Source records

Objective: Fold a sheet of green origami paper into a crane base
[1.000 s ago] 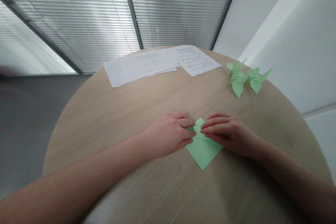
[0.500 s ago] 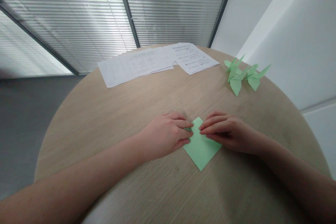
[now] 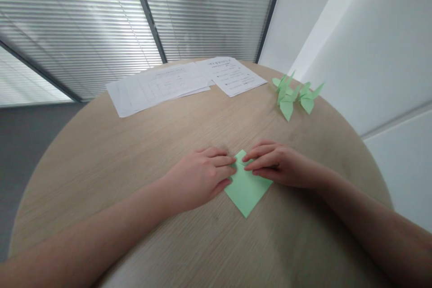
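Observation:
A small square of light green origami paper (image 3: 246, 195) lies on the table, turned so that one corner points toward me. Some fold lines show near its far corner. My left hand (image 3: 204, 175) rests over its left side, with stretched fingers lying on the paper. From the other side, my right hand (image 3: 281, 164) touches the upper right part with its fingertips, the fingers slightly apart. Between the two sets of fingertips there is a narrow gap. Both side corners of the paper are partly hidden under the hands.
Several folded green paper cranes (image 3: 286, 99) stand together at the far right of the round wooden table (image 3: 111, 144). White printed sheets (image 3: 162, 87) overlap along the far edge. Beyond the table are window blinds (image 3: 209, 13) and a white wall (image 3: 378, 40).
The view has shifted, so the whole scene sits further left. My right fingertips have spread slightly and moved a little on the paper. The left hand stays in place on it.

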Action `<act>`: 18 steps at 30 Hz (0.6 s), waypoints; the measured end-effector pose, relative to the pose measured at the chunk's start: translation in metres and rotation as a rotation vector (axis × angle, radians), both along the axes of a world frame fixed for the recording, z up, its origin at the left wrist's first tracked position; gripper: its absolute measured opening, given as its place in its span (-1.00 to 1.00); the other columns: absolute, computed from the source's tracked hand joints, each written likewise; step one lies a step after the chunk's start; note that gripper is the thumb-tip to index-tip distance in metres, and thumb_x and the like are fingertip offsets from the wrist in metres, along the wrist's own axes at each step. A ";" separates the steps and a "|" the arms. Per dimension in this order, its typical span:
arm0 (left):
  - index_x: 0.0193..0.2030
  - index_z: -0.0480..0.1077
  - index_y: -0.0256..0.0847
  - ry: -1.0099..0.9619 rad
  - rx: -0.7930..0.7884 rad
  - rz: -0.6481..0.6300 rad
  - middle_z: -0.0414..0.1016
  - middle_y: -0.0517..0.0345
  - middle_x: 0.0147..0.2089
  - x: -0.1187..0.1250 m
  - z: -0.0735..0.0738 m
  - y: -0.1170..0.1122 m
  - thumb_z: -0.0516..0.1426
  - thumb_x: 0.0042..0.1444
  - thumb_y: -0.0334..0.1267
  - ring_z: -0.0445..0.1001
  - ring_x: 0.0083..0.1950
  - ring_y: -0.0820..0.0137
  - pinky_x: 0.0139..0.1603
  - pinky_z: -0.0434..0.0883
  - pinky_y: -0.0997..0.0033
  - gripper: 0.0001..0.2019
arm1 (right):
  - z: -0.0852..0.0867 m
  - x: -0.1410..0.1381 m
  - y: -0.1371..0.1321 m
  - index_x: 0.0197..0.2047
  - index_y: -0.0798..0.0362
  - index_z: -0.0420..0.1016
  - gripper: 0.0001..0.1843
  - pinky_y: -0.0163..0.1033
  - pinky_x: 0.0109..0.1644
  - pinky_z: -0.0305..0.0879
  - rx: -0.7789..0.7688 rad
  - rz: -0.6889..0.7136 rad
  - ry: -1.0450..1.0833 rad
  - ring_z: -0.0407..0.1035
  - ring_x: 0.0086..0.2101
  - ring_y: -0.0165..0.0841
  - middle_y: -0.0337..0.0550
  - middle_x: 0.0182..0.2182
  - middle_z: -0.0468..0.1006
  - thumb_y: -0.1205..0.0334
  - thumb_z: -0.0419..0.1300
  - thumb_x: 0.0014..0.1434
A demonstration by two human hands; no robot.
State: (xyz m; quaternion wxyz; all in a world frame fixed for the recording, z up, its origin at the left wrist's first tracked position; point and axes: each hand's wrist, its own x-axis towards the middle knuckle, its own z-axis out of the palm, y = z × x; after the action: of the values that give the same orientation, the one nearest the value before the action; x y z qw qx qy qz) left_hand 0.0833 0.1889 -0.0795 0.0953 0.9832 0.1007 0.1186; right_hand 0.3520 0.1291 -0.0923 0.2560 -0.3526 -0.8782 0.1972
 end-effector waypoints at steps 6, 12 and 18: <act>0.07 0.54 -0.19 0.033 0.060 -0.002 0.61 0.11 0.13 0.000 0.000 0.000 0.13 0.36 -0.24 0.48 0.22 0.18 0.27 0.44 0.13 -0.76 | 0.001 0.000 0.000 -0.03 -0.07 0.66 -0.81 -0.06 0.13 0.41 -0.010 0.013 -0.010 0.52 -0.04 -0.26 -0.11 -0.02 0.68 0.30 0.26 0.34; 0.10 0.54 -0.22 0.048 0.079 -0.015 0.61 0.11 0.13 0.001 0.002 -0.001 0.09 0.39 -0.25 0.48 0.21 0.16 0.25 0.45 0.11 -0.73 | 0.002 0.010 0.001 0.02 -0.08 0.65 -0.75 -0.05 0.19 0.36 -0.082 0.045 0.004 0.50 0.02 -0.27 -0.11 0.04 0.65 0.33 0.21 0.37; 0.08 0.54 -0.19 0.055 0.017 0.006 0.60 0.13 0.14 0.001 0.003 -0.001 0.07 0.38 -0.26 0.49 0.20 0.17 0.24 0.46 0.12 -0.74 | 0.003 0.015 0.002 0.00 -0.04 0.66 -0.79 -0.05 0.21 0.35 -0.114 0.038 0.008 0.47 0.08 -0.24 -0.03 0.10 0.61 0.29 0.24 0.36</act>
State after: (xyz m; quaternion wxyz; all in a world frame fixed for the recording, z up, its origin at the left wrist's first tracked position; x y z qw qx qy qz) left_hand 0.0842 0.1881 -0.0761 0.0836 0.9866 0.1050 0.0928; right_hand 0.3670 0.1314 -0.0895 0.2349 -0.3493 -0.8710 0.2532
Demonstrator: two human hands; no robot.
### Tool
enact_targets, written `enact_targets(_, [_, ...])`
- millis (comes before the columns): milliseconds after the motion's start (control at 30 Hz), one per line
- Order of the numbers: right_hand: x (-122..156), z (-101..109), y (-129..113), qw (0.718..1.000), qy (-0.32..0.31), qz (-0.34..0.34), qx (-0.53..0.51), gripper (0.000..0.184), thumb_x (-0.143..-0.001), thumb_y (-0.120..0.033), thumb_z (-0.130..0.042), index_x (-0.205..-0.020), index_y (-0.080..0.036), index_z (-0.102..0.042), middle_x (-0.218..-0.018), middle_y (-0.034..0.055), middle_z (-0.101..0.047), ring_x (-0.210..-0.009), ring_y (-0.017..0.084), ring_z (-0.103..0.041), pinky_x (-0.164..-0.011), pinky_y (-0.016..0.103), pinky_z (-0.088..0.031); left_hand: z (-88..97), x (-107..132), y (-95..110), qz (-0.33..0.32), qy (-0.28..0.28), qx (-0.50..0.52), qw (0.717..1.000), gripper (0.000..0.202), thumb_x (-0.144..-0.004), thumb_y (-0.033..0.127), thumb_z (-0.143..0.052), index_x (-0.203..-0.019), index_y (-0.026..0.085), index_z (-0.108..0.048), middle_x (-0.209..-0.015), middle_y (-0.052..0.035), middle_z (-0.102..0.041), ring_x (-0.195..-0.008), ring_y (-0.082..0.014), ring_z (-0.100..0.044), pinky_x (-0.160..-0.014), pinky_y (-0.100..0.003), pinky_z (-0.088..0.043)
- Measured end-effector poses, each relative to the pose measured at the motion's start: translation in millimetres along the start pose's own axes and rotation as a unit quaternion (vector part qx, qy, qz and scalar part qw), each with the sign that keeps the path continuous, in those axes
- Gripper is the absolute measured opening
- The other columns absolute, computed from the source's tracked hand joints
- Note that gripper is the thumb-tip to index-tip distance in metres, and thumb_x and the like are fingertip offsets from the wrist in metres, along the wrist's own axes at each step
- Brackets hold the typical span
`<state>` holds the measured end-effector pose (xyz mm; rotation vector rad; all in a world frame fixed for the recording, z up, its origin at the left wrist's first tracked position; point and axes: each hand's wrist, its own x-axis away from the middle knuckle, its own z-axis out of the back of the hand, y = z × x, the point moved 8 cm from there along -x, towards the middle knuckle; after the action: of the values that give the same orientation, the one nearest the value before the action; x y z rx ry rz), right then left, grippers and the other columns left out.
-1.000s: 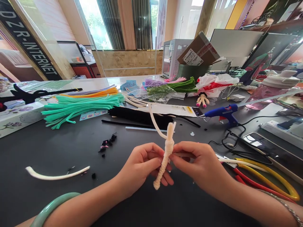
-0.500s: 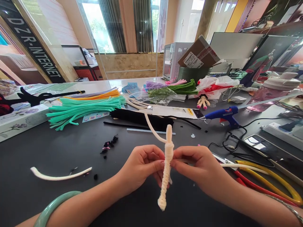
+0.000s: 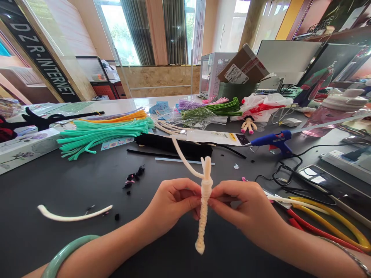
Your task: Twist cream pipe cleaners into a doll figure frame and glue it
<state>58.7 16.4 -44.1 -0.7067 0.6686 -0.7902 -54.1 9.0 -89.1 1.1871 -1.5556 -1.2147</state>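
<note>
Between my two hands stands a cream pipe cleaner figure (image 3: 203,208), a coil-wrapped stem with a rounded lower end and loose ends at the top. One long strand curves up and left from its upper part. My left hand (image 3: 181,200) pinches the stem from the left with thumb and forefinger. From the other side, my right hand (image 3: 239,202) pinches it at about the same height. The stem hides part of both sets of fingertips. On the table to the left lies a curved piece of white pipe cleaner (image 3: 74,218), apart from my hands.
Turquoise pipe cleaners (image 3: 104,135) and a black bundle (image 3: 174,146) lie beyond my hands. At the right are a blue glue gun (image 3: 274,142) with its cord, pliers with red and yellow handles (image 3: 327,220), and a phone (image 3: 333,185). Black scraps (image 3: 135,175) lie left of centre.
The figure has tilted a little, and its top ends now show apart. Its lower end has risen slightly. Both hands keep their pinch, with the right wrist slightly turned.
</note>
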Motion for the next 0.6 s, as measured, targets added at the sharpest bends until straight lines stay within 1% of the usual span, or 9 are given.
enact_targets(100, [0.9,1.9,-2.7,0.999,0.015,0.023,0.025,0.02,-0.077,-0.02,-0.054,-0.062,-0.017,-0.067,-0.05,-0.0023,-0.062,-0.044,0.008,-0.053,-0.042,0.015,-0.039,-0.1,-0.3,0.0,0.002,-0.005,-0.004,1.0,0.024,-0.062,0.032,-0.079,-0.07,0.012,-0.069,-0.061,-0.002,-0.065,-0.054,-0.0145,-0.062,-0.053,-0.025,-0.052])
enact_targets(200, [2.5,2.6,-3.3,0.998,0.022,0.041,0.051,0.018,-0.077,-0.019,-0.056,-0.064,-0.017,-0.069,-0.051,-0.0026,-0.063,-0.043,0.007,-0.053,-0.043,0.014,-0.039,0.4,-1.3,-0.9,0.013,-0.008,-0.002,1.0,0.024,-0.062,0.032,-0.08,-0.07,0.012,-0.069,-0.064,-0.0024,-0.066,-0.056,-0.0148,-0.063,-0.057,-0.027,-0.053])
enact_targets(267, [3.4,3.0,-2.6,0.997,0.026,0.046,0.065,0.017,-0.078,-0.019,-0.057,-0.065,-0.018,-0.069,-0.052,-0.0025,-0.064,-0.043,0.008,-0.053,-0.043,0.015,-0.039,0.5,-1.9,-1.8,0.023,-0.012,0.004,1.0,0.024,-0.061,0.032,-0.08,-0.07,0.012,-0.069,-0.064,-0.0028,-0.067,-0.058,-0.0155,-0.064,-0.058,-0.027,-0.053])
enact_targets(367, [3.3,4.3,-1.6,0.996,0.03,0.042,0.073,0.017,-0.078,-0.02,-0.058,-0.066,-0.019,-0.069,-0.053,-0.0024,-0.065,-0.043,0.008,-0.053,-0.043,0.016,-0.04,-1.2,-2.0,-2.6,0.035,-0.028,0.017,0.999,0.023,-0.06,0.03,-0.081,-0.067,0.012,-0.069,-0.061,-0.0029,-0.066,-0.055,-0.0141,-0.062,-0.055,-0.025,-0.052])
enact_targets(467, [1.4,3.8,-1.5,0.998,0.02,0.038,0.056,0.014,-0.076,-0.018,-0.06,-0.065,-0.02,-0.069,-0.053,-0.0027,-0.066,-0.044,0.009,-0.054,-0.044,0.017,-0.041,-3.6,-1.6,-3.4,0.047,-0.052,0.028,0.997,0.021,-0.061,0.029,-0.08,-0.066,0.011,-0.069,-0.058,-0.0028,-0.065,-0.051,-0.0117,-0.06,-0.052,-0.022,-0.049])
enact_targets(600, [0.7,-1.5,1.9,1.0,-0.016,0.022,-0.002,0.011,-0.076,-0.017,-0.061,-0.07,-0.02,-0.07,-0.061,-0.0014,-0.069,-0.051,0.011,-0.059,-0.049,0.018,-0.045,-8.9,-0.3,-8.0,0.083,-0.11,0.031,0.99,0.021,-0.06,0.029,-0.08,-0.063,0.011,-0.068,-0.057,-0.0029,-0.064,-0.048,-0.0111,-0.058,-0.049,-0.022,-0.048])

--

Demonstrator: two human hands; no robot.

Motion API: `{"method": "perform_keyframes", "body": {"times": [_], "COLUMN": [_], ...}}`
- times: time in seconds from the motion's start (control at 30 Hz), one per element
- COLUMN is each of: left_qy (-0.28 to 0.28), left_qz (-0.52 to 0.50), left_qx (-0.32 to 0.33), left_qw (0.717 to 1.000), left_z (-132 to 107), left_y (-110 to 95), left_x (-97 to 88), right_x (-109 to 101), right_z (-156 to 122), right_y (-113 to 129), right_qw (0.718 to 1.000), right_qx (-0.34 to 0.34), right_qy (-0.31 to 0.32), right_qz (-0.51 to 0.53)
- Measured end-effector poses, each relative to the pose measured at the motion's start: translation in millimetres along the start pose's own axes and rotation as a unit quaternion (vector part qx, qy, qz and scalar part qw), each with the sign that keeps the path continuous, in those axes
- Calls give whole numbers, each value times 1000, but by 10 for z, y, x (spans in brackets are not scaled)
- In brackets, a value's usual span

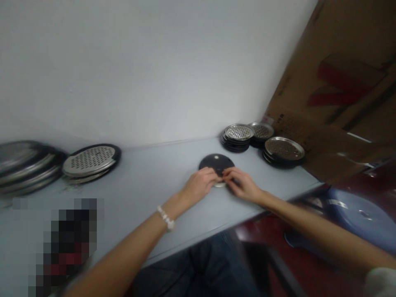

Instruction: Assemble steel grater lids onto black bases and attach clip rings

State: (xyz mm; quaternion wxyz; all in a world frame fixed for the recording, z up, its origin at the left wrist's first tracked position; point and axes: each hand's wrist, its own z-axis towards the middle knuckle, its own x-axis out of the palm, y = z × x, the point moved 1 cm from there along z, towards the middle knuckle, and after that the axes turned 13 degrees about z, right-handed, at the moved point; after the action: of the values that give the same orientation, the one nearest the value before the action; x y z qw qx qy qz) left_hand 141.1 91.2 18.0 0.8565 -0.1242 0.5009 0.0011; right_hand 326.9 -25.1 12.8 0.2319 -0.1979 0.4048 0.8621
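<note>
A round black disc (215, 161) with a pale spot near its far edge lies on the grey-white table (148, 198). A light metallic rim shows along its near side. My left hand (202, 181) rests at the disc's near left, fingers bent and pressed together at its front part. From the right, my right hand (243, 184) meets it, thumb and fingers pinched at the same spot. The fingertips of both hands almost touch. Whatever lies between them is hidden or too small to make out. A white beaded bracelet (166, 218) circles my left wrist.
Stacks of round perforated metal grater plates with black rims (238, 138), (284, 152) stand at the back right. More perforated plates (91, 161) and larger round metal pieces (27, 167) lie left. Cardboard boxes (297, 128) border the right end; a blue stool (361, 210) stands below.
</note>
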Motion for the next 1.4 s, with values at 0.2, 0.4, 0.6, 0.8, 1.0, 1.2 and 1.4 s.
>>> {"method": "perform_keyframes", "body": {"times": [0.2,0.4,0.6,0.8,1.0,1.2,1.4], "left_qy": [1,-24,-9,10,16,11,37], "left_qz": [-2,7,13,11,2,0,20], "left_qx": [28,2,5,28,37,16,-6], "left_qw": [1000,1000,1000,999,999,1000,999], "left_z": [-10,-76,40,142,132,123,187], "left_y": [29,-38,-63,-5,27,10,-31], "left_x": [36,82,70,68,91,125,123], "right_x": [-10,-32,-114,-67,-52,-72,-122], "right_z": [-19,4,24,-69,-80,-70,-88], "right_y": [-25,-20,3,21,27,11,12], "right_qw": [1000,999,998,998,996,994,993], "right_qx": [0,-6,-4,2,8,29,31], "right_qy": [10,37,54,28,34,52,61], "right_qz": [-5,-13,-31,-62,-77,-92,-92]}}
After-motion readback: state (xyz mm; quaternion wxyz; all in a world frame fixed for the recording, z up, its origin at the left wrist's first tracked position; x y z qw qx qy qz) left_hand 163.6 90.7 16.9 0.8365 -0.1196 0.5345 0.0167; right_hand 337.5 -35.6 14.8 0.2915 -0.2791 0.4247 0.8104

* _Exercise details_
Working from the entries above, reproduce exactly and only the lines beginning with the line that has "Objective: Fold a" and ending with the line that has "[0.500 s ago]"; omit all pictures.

* _Output for this exercise_
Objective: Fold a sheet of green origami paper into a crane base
[1.000 s ago] 
[0.500 s ago] 

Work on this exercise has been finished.